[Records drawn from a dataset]
[Start of section]
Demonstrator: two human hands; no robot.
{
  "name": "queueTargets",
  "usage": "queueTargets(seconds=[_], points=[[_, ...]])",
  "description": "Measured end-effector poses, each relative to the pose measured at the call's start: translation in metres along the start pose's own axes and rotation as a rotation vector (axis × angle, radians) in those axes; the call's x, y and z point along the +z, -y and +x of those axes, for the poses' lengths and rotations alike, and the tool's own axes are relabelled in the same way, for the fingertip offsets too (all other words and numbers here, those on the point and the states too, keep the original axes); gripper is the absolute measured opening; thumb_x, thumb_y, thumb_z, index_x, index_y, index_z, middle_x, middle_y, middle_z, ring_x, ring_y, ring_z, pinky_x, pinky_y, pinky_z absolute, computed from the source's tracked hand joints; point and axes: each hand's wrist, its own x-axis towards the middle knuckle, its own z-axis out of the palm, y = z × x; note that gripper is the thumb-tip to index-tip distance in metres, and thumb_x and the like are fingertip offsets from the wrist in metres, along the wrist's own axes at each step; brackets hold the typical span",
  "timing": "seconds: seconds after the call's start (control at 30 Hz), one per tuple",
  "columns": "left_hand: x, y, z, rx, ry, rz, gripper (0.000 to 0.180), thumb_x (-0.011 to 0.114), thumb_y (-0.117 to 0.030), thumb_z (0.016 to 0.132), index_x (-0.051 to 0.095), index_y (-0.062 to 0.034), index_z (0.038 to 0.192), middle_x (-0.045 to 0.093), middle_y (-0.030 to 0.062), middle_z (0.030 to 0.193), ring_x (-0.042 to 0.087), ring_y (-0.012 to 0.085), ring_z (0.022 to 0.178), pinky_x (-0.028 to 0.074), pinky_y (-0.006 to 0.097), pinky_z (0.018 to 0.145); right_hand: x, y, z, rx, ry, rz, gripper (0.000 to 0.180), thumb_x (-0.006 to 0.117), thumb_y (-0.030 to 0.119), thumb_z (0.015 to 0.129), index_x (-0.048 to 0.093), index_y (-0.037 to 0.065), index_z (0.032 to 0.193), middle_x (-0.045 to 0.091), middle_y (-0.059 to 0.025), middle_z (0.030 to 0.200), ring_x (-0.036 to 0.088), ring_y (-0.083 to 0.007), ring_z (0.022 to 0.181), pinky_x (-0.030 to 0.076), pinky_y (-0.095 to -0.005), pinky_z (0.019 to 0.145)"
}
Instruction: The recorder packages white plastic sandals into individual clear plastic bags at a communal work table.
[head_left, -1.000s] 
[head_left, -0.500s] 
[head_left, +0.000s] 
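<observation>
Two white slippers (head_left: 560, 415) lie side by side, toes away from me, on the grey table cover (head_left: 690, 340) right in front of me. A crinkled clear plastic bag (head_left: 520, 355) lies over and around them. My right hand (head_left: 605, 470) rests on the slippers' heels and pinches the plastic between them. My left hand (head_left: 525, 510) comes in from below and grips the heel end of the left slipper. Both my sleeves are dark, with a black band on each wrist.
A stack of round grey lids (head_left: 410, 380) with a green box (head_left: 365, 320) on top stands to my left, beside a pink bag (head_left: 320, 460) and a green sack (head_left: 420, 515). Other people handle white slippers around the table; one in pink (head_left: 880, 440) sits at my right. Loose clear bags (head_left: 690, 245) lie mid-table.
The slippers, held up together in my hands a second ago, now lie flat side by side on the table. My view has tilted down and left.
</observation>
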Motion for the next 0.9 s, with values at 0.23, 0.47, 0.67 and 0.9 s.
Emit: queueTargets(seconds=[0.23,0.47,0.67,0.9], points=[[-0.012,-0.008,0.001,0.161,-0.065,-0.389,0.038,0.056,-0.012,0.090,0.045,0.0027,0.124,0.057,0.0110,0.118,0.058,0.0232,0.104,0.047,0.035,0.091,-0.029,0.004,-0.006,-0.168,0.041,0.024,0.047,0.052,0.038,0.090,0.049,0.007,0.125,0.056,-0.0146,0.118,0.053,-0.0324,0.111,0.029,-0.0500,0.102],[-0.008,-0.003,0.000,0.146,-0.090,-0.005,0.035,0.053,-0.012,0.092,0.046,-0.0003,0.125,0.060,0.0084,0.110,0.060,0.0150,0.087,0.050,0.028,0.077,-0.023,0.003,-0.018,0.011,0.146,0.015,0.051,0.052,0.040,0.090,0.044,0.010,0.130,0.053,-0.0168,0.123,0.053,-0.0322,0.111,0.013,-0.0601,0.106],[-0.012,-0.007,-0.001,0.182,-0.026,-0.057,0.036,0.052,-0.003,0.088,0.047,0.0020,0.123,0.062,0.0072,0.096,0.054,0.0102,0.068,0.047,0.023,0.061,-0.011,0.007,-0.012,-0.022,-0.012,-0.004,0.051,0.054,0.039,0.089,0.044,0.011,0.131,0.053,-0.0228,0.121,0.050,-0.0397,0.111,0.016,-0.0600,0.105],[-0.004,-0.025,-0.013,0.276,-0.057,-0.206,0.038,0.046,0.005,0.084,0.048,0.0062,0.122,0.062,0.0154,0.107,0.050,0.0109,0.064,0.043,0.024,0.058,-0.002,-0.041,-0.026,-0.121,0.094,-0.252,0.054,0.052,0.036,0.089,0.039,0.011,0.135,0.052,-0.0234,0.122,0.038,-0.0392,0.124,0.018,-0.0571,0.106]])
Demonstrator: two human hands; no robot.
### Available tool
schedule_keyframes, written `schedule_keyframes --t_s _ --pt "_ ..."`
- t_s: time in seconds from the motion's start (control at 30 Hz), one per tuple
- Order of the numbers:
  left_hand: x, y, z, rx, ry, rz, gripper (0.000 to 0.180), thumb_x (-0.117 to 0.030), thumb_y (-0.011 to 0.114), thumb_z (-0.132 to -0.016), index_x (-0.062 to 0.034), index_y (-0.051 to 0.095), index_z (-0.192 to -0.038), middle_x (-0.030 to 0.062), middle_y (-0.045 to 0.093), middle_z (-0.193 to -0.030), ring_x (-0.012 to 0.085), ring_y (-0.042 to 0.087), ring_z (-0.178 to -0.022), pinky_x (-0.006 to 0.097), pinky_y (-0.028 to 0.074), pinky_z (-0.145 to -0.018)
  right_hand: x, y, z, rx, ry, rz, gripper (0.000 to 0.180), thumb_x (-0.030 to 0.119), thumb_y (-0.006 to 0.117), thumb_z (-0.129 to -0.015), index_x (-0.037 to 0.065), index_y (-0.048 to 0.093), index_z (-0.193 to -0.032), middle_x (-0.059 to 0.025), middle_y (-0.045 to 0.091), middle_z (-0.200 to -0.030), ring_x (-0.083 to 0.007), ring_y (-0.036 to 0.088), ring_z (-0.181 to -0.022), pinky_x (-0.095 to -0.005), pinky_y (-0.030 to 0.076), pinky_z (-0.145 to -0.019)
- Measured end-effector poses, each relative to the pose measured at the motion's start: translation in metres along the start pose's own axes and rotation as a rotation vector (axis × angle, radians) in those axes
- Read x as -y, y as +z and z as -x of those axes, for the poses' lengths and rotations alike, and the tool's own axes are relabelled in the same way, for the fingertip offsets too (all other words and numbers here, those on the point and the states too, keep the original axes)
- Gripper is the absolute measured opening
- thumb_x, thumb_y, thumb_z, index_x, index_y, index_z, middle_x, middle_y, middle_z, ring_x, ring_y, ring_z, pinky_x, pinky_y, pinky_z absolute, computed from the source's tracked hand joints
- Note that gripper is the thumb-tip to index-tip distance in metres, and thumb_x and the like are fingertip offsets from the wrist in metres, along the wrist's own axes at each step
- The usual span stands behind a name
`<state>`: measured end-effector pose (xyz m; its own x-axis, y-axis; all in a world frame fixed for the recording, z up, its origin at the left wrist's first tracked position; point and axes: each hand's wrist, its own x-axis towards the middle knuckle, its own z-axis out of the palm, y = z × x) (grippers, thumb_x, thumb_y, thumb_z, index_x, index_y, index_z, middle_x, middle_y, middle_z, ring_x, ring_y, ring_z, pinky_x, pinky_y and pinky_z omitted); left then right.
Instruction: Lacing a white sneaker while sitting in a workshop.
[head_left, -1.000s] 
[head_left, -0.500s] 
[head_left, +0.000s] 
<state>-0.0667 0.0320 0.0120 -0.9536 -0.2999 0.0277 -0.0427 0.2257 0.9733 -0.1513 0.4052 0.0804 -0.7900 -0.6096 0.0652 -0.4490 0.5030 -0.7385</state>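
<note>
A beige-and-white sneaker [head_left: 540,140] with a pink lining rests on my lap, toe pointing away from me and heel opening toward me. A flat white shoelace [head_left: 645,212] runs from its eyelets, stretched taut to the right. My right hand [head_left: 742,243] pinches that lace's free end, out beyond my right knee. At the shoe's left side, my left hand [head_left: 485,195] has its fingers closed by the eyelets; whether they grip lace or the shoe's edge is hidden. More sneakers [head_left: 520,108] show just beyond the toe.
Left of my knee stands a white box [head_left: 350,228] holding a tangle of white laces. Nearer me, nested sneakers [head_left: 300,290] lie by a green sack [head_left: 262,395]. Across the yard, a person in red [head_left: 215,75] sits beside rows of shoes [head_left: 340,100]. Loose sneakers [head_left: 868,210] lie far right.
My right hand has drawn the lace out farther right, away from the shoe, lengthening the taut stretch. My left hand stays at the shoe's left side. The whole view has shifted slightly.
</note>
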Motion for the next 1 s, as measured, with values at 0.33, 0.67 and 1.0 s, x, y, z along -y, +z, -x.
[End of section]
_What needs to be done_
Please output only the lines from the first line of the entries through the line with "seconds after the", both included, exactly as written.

_Task output_
Demonstrator: two human hands; no robot.
{
  "name": "queueTargets",
  "usage": "queueTargets(seconds=[_], points=[[_, ...]])",
  "description": "Measured end-effector poses, each relative to the pose measured at the call's start: translation in metres along the start pose's own axes and rotation as a rotation vector (axis × angle, radians) in those axes; the call's x, y and z point along the +z, -y and +x of those axes, for the poses' lengths and rotations alike, and the tool's own axes are relabelled in the same way, for the fingertip offsets too (all other words and numbers here, those on the point and the states too, keep the original axes); gripper is the absolute measured opening; thumb_x, thumb_y, thumb_z, index_x, index_y, index_z, middle_x, middle_y, middle_z, ring_x, ring_y, ring_z, pinky_x, pinky_y, pinky_z absolute, computed from the source's tracked hand joints; point and axes: each hand's wrist, its own x-axis towards the middle knuckle, its own z-axis out of the palm, y = z × x; note that gripper is the thumb-tip to index-tip distance in metres, and thumb_x and the like are fingertip offsets from the wrist in metres, along the wrist's own axes at each step; brackets hold the typical span",
  "timing": "seconds: seconds after the call's start (control at 30 Hz), one per tuple",

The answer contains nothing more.